La Quintina ensemble de musiques polyphoniques anciennes

Le samedi 11, ce sera au tour du jeune ensemble La Quintina de monter sur scène. Fondée en 2019, sous la direction du ténor Jérémie Couleau, cette formation française s’est donnée pour ambition de faire revivre les polyphonies oubliées sans se cantonner à une époque, i une ère géographique particulière. Leur concert, qui aura lieu en l’église de Saints-Pierre-et-Paul de Sigolsheim, entraînera son public dans la deuxième moitié du XVe siècle et, en Espagne, comme il se doit. On y suivra les pas et l’œuvre de Juan de Triana, compositeur espagnol, héritier de l’Ecole Franco-flamande et de ses chants polyphoniques. Sur les 20 pièces léguées par ce maître de musique de la renaissance, Jérémie Couleau et son ensemble se proposera de vous faire revivre ses chants spirituels.
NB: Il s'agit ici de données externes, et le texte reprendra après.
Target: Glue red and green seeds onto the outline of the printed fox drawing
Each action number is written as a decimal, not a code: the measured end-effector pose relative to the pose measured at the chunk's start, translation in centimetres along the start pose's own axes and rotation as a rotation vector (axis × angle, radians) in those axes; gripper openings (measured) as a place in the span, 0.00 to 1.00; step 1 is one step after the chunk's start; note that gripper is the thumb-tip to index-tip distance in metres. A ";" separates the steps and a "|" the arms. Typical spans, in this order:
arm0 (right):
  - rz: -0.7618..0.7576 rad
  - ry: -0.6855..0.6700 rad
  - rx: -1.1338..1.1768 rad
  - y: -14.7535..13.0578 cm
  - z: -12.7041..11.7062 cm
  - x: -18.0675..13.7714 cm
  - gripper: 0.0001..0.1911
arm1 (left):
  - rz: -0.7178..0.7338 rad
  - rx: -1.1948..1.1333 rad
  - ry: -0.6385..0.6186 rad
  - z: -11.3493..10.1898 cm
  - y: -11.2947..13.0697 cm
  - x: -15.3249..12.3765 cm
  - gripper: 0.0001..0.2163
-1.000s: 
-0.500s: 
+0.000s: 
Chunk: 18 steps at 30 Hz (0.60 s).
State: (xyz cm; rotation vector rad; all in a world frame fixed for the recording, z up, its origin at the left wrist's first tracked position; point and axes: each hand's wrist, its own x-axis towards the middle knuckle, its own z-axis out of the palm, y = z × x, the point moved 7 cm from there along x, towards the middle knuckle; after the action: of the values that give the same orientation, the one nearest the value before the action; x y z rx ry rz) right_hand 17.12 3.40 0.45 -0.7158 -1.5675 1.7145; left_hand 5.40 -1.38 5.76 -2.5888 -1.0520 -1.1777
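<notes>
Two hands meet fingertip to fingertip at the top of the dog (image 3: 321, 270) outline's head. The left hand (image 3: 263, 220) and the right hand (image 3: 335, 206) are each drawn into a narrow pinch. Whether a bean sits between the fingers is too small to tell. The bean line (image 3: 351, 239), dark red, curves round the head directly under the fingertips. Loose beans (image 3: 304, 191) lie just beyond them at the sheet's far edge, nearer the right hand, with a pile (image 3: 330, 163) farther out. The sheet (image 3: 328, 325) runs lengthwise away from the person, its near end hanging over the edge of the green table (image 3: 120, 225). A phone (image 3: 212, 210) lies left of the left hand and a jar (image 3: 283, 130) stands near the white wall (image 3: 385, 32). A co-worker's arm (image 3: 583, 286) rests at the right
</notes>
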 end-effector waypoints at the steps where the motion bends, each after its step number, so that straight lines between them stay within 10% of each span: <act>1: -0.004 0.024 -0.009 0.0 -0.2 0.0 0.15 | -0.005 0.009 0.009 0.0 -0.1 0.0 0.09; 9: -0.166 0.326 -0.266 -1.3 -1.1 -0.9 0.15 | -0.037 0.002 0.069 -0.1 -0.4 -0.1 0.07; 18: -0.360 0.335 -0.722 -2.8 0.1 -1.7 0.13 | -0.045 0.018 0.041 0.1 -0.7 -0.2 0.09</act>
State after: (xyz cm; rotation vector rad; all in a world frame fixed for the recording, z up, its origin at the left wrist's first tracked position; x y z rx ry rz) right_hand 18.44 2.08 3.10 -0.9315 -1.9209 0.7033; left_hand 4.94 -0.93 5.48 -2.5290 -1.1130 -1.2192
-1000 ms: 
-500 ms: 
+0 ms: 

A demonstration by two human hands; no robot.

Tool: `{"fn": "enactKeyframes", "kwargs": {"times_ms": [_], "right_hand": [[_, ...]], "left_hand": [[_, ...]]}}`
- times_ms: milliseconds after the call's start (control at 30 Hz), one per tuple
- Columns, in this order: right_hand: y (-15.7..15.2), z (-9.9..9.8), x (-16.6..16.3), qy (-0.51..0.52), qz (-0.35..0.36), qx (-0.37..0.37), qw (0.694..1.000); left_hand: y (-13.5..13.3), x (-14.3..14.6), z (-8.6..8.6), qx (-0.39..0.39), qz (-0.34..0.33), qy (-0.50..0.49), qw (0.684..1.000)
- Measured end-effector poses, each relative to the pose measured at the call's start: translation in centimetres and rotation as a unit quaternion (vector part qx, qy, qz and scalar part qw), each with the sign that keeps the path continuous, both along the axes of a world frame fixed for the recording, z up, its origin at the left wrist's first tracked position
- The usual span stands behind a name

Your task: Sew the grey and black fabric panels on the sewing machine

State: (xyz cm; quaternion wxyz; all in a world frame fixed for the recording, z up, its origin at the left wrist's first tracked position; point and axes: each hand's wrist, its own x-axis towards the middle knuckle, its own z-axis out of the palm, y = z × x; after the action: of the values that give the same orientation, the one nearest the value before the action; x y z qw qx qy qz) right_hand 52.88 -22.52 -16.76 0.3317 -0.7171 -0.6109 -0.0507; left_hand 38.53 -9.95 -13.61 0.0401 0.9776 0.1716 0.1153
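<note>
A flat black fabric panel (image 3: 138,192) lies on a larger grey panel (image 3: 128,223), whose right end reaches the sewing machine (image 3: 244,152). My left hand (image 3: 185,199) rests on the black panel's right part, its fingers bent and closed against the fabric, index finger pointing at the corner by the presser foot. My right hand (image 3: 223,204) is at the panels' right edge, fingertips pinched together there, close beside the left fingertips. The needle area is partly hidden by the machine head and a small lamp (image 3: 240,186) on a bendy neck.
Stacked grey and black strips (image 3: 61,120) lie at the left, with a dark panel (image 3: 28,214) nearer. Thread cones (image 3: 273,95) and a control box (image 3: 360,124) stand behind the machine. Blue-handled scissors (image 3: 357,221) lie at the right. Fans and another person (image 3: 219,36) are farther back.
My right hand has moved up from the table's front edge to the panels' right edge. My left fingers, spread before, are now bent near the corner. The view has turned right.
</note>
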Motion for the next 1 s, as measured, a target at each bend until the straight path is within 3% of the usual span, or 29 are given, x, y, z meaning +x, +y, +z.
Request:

Canticum Novum, musiques de l'Espagne médiévale

Enfin, le dimanche 12 septembre, pour clore ce festival en beauté, c’est l’ensemble français Canticum Novum qui nous fera voyager, une dernière fois encore, sur les routes menant à l’Espagne médiévale. Créée à la fin des années 90 par le contre-ténor et directeur d’orchestre Emmanuel Bardon, la formation explore depuis, les voies de la musique ancienne. Ayant fait de l’Europe et du bassin méditerranéen, sa zone de prédilection, il entend y questionner les échanges interculturels et les notions d’identité et de transmission. Pour ce concert de clôture, tout (ou presque) est dans le titre : Samâ-ï, Les routes d’Al-Andalous de Cordoue à Alep. On y partira donc sur les traces de la musique Arabo-Andalouse, de son émergence à son histoire et ses évolutions.

Un festival pour tous

carte des lieux du festival Voix et Route Romane

Bien entendu, le Festival Voix et Route Romane ne s’adresse pas qu’à la clientèle régionale du Grand Est. Il demeure, au contraire, totalement ouvert, ajoutant encore à sa vocation culturelle, historique et patrimoniale, une dimension touristique. Aussi, si vous ne connaissez pas la région et que vous êtes férus de musiques anciennes et de moments inoubliables dans des cadres enchanteurs, cela pourrait être un très beau choix de destination pour cet été.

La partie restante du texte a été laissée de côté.